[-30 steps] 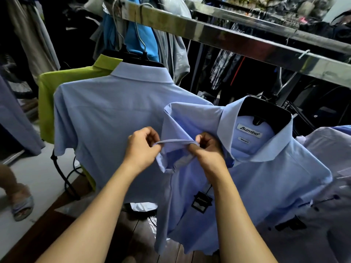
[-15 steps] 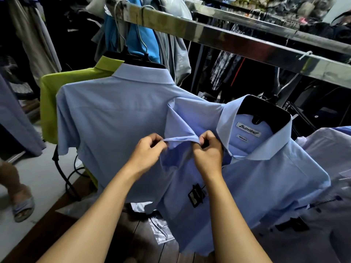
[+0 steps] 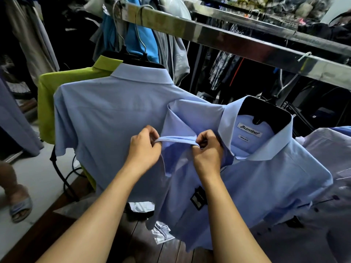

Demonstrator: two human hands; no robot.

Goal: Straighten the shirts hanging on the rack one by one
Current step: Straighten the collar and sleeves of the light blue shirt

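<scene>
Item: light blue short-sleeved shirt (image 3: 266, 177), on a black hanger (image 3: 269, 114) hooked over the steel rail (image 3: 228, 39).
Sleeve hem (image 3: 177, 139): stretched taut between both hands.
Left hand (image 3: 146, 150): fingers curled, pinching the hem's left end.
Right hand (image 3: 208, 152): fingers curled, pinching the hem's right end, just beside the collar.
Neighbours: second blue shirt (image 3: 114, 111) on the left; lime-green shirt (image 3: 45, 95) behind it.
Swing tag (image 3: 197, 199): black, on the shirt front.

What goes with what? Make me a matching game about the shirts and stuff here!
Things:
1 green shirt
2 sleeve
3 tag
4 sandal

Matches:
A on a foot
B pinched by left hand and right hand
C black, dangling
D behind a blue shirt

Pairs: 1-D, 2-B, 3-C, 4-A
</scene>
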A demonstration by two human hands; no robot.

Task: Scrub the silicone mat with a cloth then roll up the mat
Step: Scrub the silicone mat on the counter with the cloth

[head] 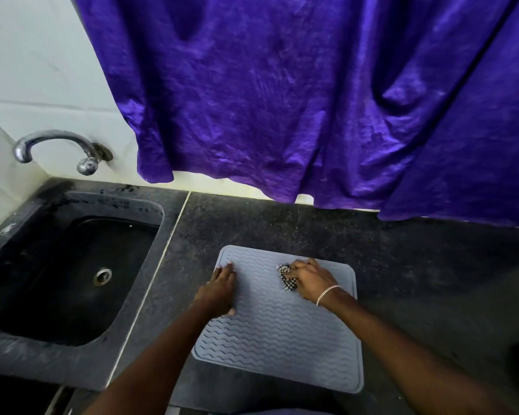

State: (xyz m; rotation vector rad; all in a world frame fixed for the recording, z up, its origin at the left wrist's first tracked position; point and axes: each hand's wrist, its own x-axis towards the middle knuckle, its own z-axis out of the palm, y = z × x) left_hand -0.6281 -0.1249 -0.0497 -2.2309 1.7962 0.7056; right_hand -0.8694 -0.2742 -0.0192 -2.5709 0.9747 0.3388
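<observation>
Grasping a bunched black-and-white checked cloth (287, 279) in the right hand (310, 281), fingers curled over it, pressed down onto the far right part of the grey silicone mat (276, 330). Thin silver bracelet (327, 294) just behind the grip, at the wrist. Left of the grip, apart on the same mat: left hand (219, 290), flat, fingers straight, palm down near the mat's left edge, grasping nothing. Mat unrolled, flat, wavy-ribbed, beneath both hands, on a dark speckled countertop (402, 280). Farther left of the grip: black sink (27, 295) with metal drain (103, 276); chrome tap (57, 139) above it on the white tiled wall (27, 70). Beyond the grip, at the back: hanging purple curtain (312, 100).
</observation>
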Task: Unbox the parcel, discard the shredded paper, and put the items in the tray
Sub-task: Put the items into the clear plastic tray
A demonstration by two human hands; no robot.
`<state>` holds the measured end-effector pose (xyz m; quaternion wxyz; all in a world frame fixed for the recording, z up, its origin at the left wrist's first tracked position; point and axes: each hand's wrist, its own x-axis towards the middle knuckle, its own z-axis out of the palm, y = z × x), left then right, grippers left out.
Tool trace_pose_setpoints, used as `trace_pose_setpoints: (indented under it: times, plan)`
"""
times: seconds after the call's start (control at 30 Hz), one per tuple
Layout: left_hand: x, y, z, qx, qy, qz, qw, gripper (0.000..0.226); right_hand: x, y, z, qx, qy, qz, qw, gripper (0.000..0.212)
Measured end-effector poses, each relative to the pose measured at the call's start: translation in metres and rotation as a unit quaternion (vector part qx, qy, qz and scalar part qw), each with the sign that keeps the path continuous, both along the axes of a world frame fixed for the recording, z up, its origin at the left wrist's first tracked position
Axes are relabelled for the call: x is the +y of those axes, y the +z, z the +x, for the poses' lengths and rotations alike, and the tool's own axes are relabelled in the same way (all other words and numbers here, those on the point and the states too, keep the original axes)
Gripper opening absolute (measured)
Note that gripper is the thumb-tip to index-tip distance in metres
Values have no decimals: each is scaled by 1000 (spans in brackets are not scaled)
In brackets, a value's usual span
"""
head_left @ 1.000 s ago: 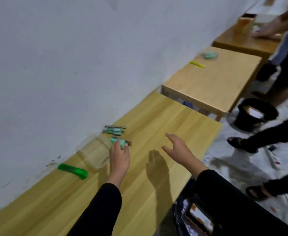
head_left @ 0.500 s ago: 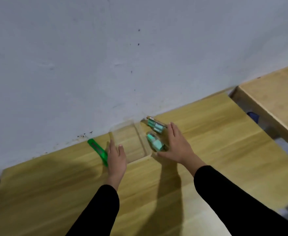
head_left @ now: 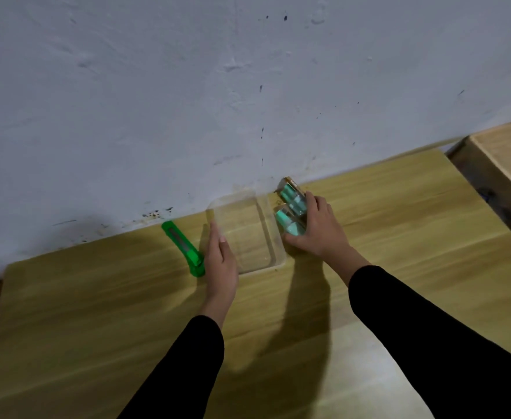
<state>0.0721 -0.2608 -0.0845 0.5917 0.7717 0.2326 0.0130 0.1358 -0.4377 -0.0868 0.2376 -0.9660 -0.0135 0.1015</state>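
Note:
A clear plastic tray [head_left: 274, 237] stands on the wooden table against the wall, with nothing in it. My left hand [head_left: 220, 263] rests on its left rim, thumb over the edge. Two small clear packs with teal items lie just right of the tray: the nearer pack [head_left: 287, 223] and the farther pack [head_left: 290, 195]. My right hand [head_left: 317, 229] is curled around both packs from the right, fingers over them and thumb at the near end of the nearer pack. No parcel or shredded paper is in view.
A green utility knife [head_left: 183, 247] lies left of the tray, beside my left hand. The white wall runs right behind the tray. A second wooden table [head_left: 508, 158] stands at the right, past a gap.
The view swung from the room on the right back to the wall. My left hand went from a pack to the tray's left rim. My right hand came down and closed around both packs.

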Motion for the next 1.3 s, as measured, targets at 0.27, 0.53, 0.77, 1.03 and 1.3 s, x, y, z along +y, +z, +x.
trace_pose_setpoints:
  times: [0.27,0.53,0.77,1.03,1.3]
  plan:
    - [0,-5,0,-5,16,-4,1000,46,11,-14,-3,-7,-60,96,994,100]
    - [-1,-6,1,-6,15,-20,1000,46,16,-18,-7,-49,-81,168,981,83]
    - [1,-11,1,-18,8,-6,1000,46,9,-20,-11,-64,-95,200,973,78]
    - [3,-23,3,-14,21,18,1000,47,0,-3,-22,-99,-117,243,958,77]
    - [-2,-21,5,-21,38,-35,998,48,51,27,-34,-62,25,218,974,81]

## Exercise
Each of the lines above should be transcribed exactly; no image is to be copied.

## Written response
[-30 steps] 
[-15 steps] 
[+0 steps] 

Demonstrator: two human hands; no robot.

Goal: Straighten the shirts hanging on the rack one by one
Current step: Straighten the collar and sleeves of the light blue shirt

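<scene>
Item: light blue short-sleeved shirt (image 3: 266, 177), on a black hanger (image 3: 269, 114) hooked over the steel rail (image 3: 228, 39).
Sleeve hem (image 3: 177, 139): stretched taut between both hands.
Left hand (image 3: 146, 150): fingers curled, pinching the hem's left end.
Right hand (image 3: 208, 152): fingers curled, pinching the hem's right end, just beside the collar.
Neighbours: second blue shirt (image 3: 114, 111) on the left; lime-green shirt (image 3: 45, 95) behind it.
Swing tag (image 3: 197, 199): black, on the shirt front.

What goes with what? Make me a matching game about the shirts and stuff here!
Things:
1 green shirt
2 sleeve
3 tag
4 sandal

Matches:
A on a foot
B pinched by left hand and right hand
C black, dangling
D behind a blue shirt

Pairs: 1-D, 2-B, 3-C, 4-A
</scene>
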A demonstration by two human hands; no robot.

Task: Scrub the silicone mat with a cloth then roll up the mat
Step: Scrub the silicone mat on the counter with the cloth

[head] 

State: (xyz m; rotation vector rad; all in a world frame fixed for the recording, z up, its origin at the left wrist's first tracked position; point and axes: each hand's wrist, its own x-axis towards the middle knuckle, its own z-axis out of the palm, y = z × x) left_hand -0.6281 -0.1249 -0.0497 -2.2309 1.7962 0.7056; right_hand -0.8694 -0.2742 -0.0192 -2.5709 0.9747 0.3388
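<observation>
Grasping a bunched black-and-white checked cloth (287, 279) in the right hand (310, 281), fingers curled over it, pressed down onto the far right part of the grey silicone mat (276, 330). Thin silver bracelet (327, 294) just behind the grip, at the wrist. Left of the grip, apart on the same mat: left hand (219, 290), flat, fingers straight, palm down near the mat's left edge, grasping nothing. Mat unrolled, flat, wavy-ribbed, beneath both hands, on a dark speckled countertop (402, 280). Farther left of the grip: black sink (27, 295) with metal drain (103, 276); chrome tap (57, 139) above it on the white tiled wall (27, 70). Beyond the grip, at the back: hanging purple curtain (312, 100).
</observation>
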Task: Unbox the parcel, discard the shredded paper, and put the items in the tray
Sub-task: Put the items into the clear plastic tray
A demonstration by two human hands; no robot.
`<state>` holds the measured end-effector pose (xyz m; quaternion wxyz; all in a world frame fixed for the recording, z up, its origin at the left wrist's first tracked position; point and axes: each hand's wrist, its own x-axis towards the middle knuckle, its own z-axis out of the palm, y = z × x), left then right, grippers left out.
Tool trace_pose_setpoints, used as `trace_pose_setpoints: (indented under it: times, plan)`
"""
times: seconds after the call's start (control at 30 Hz), one per tuple
Layout: left_hand: x, y, z, qx, qy, qz, qw, gripper (0.000..0.226); right_hand: x, y, z, qx, qy, qz, qw, gripper (0.000..0.212)
Measured end-effector poses, each relative to the pose measured at the call's start: translation in metres and rotation as a unit quaternion (vector part qx, qy, qz and scalar part qw), each with the sign that keeps the path continuous, both along the axes of a world frame fixed for the recording, z up, its origin at the left wrist's first tracked position
Axes are relabelled for the call: x is the +y of those axes, y the +z, z the +x, for the poses' lengths and rotations alike, and the tool's own axes are relabelled in the same way (all other words and numbers here, those on the point and the states too, keep the original axes)
Gripper opening absolute (measured)
Note that gripper is the thumb-tip to index-tip distance in metres
Values have no decimals: each is scaled by 1000 (spans in brackets are not scaled)
In brackets, a value's usual span
"""
head_left @ 1.000 s ago: 
head_left @ 0.500 s ago: 
head_left @ now: 
<state>0.0721 -0.2608 -0.0845 0.5917 0.7717 0.2326 0.0130 0.1358 -0.4377 -0.0868 0.2376 -0.9660 -0.0135 0.1015</state>
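Note:
A clear plastic tray [head_left: 274, 237] stands on the wooden table against the wall, with nothing in it. My left hand [head_left: 220, 263] rests on its left rim, thumb over the edge. Two small clear packs with teal items lie just right of the tray: the nearer pack [head_left: 287, 223] and the farther pack [head_left: 290, 195]. My right hand [head_left: 317, 229] is curled around both packs from the right, fingers over them and thumb at the near end of the nearer pack. No parcel or shredded paper is in view.
A green utility knife [head_left: 183, 247] lies left of the tray, beside my left hand. The white wall runs right behind the tray. A second wooden table [head_left: 508, 158] stands at the right, past a gap.
The view swung from the room on the right back to the wall. My left hand went from a pack to the tray's left rim. My right hand came down and closed around both packs.
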
Motion for the next 1.3 s, as measured, targets at 0.27, 0.53, 0.77, 1.03 and 1.3 s, x, y, z along +y, +z, +x.
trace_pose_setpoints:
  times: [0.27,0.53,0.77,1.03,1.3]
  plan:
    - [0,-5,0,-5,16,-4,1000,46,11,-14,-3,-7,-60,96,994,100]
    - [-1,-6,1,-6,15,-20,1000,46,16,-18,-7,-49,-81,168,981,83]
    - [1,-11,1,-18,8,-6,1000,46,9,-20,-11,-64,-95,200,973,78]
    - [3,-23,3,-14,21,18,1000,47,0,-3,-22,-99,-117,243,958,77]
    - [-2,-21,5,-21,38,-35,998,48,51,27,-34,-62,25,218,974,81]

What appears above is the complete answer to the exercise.